§ What the task requires
Lines to return, exactly: from the line with "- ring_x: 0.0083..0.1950" to the line with "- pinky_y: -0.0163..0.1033" in the entries below, both included.

[Data excerpts]
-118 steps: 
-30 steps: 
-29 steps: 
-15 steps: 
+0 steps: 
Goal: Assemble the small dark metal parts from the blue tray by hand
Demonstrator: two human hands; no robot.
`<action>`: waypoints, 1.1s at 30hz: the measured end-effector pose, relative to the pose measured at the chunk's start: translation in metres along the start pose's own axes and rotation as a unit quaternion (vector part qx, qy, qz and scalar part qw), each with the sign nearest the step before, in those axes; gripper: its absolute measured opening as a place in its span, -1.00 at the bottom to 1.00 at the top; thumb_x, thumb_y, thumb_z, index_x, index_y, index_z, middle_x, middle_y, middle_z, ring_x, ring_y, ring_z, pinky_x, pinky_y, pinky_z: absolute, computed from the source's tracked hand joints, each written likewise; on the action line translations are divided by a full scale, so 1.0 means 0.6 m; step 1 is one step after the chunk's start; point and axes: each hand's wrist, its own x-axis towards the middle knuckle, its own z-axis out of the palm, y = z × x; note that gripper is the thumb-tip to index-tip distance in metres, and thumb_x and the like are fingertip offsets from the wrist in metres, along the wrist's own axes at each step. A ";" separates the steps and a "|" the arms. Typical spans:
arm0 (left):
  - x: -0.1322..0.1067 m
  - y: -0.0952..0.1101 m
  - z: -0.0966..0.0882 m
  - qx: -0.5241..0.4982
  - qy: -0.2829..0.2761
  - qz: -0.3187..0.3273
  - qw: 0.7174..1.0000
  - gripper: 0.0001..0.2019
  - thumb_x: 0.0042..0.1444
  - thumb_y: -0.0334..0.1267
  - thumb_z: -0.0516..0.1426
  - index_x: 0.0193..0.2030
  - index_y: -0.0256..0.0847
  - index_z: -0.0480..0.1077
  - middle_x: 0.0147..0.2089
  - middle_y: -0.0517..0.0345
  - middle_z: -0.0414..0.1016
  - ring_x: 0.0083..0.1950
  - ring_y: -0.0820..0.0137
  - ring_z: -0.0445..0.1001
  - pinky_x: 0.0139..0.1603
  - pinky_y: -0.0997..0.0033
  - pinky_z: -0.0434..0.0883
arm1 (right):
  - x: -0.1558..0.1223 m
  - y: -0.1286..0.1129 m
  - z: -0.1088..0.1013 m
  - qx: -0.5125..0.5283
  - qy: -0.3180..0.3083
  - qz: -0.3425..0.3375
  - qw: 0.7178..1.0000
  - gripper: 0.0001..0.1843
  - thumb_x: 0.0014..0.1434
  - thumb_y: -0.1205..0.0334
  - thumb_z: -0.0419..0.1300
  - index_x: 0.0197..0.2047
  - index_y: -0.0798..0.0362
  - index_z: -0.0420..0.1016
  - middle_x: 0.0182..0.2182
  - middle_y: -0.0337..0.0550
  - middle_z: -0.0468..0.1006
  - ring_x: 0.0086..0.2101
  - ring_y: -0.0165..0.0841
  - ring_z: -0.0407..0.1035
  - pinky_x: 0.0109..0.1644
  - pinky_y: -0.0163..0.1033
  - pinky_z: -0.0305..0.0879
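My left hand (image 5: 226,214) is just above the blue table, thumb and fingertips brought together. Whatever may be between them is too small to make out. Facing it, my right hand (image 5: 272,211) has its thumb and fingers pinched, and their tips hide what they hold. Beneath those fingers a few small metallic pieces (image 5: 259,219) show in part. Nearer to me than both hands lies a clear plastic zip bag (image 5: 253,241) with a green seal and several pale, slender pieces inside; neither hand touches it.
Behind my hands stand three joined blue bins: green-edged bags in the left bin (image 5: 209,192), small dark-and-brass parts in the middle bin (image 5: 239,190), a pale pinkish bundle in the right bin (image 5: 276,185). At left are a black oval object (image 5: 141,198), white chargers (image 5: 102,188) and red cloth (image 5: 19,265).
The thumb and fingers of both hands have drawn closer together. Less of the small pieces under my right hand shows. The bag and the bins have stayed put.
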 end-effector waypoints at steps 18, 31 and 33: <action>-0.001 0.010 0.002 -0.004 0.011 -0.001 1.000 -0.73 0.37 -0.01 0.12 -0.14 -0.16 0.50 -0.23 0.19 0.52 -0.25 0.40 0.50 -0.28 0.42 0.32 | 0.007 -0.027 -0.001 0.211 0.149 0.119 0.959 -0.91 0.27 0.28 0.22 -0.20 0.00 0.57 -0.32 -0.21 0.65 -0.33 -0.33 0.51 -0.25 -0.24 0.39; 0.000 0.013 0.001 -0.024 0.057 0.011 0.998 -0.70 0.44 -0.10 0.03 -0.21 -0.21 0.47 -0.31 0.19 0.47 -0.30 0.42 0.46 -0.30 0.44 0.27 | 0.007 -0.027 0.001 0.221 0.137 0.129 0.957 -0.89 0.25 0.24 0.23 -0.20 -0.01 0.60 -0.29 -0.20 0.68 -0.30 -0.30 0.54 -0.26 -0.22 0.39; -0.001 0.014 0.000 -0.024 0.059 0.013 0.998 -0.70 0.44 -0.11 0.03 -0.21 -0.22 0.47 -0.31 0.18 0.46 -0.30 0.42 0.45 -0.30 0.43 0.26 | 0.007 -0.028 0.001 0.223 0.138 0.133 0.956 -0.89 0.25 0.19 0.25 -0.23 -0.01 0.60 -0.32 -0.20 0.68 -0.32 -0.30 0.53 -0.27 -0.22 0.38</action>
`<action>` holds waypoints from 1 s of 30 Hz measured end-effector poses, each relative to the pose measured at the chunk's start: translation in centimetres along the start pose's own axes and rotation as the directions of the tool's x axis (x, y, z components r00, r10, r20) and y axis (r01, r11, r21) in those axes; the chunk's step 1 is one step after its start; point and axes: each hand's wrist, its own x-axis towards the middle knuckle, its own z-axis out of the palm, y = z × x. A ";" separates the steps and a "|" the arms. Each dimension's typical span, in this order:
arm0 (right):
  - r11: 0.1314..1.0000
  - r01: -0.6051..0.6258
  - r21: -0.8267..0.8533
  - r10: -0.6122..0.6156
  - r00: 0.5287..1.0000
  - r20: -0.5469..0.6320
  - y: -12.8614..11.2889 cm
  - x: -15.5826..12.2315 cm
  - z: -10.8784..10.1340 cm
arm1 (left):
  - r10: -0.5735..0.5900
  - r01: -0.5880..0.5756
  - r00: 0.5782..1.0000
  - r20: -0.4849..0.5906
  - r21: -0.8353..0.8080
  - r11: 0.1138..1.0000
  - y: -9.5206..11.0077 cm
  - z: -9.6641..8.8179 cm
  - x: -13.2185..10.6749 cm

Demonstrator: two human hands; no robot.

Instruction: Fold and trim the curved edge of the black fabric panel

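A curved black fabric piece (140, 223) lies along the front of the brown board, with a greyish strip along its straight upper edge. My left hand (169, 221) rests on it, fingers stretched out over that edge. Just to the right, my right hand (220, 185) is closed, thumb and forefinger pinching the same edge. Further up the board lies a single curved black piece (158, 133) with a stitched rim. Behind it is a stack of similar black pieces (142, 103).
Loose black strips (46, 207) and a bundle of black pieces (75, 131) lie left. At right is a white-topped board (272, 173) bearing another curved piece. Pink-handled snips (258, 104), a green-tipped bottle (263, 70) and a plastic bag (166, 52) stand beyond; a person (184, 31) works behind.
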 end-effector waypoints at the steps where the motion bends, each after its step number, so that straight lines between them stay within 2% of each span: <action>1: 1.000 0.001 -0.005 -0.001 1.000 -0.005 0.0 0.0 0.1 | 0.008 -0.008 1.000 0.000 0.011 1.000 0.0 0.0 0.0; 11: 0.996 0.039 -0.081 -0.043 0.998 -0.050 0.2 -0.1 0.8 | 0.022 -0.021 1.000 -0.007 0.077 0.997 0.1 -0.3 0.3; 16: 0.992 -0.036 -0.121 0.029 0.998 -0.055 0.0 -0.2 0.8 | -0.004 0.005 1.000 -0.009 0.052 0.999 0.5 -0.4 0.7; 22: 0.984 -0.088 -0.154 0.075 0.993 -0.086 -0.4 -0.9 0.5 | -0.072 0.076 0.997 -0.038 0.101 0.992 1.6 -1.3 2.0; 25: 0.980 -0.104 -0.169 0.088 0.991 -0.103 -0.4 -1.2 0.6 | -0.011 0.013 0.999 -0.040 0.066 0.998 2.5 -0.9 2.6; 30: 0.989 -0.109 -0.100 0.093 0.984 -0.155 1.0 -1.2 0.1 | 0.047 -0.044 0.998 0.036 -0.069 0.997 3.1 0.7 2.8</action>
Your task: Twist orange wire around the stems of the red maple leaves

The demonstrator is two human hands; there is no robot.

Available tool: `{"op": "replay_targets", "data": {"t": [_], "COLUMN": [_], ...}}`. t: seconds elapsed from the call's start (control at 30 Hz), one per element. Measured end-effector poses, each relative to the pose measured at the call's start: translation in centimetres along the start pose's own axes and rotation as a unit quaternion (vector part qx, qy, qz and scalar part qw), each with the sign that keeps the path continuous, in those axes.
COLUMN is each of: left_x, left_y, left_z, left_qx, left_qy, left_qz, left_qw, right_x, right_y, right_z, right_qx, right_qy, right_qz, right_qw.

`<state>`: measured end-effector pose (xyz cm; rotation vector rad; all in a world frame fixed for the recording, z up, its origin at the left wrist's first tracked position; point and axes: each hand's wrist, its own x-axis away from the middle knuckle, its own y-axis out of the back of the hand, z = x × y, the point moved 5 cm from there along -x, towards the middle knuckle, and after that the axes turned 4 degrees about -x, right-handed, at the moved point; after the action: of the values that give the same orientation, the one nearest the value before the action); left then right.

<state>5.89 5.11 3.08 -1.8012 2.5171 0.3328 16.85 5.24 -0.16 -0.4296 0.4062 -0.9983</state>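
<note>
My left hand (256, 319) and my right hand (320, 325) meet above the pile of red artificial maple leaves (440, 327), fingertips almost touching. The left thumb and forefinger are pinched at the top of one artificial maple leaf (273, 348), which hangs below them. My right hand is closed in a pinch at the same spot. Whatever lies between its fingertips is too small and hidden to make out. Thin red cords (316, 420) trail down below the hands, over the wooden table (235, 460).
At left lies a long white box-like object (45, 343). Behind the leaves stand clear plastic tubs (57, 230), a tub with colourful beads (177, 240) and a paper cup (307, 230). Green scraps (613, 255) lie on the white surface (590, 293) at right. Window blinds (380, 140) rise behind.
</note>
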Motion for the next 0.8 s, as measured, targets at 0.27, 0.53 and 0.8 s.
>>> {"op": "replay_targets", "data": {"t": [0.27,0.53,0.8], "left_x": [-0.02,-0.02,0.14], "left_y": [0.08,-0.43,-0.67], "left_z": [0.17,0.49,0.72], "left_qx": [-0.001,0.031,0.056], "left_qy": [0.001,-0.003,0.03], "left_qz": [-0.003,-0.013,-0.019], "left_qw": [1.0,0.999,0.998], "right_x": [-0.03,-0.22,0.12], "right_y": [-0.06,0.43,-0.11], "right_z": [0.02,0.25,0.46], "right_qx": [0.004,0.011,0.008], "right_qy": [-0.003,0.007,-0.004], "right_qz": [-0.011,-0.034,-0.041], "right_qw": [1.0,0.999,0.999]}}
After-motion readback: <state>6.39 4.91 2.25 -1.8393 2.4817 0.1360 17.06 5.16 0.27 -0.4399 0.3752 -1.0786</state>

§ Your solution
  - ring_x: 0.0083..0.1950
  - ring_y: -0.0820..0.0137
  - ring_z: -0.0445..0.1001
  - pinky_x: 0.0139..0.1603
  - pinky_y: -0.0997..0.0033
  - pinky_z: -0.0434..0.0883
arm1 (right):
  - x: -0.1558..0.1223 m
  - y: -0.1286..0.1129 m
  - z: -0.1088..0.1013 m
  - qx: -0.5125..0.5283
  - qy: -0.3180..0.3083
  - qz: -0.3425..0.3375
  - qw: 0.7178..1.0000
  - gripper: 0.0001..0.1843
  - thumb_x: 0.0014..0.1434
  - thumb_y: -0.1205..0.0334
  - thumb_z: -0.0419..0.1300
  - index_x: 0.0197..0.2047
  - index_y: -0.0798..0.0362
  - index_z: -0.0420..0.1016
  - middle_x: 0.0182..0.2182
  - middle_y: -0.0337..0.0550
  - middle_z: -0.0468..0.1006
  - ring_x: 0.0086..0.2101
  - ring_y: -0.0165..0.0841
  - ring_z: -0.0407..0.1035
  - pinky_x: 0.0109..0.1644
  - pinky_y: -0.0163..0.1033

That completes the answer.